We, too, had the pleasure of eating and drinking with all these great men. We had the satisfaction also, among the papers read, to hear one by our friend Professor Ehrenberg, on microscopic forms of life which exist in the bottom of the Atlantic, under the enormous pressure of a thousand feet of water. They are found in a fine calcareous mud or chalk which covers the sea-bottom, and which was fished up from this and still greater depths by Lieutenant Maury, of the United States’ coast survey. Ehrenberg, as a scientific man, enjoys the singular distinction, we might almost say felicity, not only of having discovered a new world, but of living to see it very widely explored, and of having himself been, and still being, its chief investigator.
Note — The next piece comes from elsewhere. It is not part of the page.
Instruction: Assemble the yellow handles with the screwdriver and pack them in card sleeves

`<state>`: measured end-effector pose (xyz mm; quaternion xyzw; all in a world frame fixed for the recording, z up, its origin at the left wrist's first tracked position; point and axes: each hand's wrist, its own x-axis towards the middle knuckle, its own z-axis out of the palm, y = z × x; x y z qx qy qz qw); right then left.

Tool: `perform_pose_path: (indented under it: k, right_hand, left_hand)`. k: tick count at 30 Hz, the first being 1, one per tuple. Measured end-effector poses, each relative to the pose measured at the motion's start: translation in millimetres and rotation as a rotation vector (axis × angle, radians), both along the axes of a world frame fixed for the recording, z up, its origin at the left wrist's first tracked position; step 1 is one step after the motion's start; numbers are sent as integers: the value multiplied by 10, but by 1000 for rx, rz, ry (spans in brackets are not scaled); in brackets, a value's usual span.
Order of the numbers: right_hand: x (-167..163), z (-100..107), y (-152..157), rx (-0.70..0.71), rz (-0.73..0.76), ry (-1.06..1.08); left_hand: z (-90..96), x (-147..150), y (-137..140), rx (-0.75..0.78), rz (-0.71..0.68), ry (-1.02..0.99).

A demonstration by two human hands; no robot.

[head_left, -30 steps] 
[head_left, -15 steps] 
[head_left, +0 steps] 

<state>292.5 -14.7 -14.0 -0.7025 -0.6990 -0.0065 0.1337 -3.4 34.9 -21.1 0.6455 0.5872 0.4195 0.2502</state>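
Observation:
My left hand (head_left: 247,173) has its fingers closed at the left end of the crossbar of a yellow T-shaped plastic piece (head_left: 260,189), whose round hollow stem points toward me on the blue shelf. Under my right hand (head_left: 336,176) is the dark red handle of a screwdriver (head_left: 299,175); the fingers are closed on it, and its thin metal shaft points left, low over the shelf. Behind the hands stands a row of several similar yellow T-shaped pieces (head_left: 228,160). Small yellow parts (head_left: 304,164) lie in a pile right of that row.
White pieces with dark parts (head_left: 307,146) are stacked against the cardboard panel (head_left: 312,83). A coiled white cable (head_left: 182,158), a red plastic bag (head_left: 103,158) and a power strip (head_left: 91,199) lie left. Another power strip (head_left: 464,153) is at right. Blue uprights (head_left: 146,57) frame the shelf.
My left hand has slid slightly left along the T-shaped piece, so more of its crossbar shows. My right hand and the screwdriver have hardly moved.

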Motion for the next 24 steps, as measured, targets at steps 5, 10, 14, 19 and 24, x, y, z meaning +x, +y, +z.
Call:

His microscope and his pencil are as obedient to him as ever, eye and hand as piercing, as steady, and as truthful as ever; and, to all appearance, microscopic investigation, and the classification of microscopic life, must assume a new phase under the guidance of some new genius, before Ehrenberg cease both himself to steer, and mainly to man and work, the ship which he built, and rigged, and launched, and for so many years has guided on its voyage of discovery.

Among the curiosities of the microscopic world which Ehrenberg has investigated, we may notice in this place, as likely to interest our readers, his singular suggestion in relation to the foundations of the city of Berlin. This city stands in the midst of an infertile flat plain, through which the river Spree wends its slow way, passing through the centre of the city itself. Beneath the present “streets of palaces and walks of state” exists a deep bog of black peat, through which sinkings and borings in search of water have frequently been carried. This peat, at the depth of fifty feet below the surface, swarms at this moment with infusorial life. Countless myriads of microscopic animals, at this great depth, beneath the pressure of the superincumbent earth and streets, live and die in the usual course of microscopic life. They move among each other, and wriggle, to human sense, invisible; so that the whole mass of peaty matter is in a state of constant and usually insensible movement. But in Berlin the houses crack at times, and yawn and suffer unaccountable damage, even where the foundations seem to have been laid with care. And this, our philosopher has conjectured, may be owing to the changes and motions of his invisible world—the sum of the almost infinite insensible efforts of the tiny forms producing at times, when they conspire in the same direction, the sensible and visible movements of the surface by which the houses that stand upon it are deranged! The conjecture is curious, the cause a singular one, but who shall say that it is inadequate to the effect?